Like most lectures, these essays will bring the greatest pleasure to those already familiar with the overall historical narrative. The descriptions of art and literature are clear enough to be interesting even to the uninitiated, but those unfamiliar with the history Prussia from 1806 to 1814--or with the contents of On War--will be ill-equipped to appreciate Paret's artistry.

For readers with the necessary background, however, the essays will be a pleasure marred only by the occasional passage compressing a page's worth of material into near incomprehensibility.

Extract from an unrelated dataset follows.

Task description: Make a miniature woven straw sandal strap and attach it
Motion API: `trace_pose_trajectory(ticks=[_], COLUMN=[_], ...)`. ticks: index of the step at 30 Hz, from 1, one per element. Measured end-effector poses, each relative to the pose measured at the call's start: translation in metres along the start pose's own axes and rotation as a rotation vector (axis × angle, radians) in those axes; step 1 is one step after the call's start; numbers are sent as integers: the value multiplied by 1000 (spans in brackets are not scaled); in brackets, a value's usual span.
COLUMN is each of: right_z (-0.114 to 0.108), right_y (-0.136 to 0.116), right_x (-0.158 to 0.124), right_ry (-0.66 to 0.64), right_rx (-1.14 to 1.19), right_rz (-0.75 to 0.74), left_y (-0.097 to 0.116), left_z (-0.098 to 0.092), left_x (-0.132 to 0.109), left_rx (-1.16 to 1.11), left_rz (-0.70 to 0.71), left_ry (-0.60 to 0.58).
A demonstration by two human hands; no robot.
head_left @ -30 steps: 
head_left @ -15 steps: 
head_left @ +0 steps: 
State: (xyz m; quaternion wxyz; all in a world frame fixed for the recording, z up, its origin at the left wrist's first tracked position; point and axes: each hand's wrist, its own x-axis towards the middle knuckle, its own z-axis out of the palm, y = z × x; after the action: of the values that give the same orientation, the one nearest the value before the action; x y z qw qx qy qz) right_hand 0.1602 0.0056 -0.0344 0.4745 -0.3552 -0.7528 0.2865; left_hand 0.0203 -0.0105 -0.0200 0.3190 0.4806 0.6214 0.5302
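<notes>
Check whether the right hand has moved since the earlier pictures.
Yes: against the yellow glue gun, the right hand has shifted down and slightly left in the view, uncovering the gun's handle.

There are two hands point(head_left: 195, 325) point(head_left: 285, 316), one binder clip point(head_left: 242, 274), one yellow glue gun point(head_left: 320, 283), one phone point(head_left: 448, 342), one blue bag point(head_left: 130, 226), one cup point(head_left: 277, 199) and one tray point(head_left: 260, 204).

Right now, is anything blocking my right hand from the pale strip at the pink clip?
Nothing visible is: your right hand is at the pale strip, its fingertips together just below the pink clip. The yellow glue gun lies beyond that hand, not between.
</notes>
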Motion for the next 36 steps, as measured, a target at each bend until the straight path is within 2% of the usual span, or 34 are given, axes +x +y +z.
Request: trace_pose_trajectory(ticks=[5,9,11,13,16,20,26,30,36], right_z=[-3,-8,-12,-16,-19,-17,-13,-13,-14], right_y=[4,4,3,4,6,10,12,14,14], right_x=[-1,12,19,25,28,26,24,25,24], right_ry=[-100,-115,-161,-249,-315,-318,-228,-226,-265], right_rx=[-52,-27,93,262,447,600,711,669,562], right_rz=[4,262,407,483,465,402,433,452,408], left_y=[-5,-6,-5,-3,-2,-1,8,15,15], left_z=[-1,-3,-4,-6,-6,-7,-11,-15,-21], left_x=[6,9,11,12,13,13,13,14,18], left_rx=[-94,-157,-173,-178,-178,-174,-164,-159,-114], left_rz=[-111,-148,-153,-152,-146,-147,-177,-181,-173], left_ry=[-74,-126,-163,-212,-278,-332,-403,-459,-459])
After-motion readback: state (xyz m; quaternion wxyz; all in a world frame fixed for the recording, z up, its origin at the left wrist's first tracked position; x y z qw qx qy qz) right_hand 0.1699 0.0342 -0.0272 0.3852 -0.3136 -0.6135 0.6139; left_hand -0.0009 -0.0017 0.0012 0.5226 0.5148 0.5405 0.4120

The following sentence, for example, reminds this Paret student of the master's impatience with those slow to grasp his meaning:

the opposition his efforts encountered changed their outcome, and when the Landwehr was formed early in 1813-to reach a strength of 120,000 men by year's end--it was no longer the largely self-sufficient bourgeois force that Scharnhorst had envisioned, first steps in a process that by the 1820s made it fully subordinate to the standing army--a development motivated by the need to maintain standards of discipline and training, but even more so by conservative dislike of the Landwehr's privileges and their social imperialism (98-99).

If this handsome little book does not fulfill the need for a comprehensive study of the Prussian reform, it does provide a brief, intelligent, and artful recapitulation of some of the period's major themes.

U.S. Military Academy, West Point


[1] Peter Paret, Yorck and the Era of Prussia Reform (Princeton: Princeton U Pr, 1966) and Clausewitz and the State (Princeton: Princeton U Pr 1976); Charles Edward White, The Enlightened Soldier: Scharnhorst and the Militarische Gesellschaft in Berlin, 1801-1805 (Westport, CN: Praeger, 1988).

[2] On War/Carl von Clausewitz, rev. ed., ed. and tr. Michael Howard and Peter Paret (Princeton: Princeton U Pr, 1986).

[3] See, among other works, Imagined Battles: Reflections of War in European Art (Chapel Hill: U North Carolina Pr, 1997).

[5] Jon Tetsuro Sumida, Decoding Clausewitz: A New Approach to On War (Lawrence: U Pr of Kansas, 2008) 59.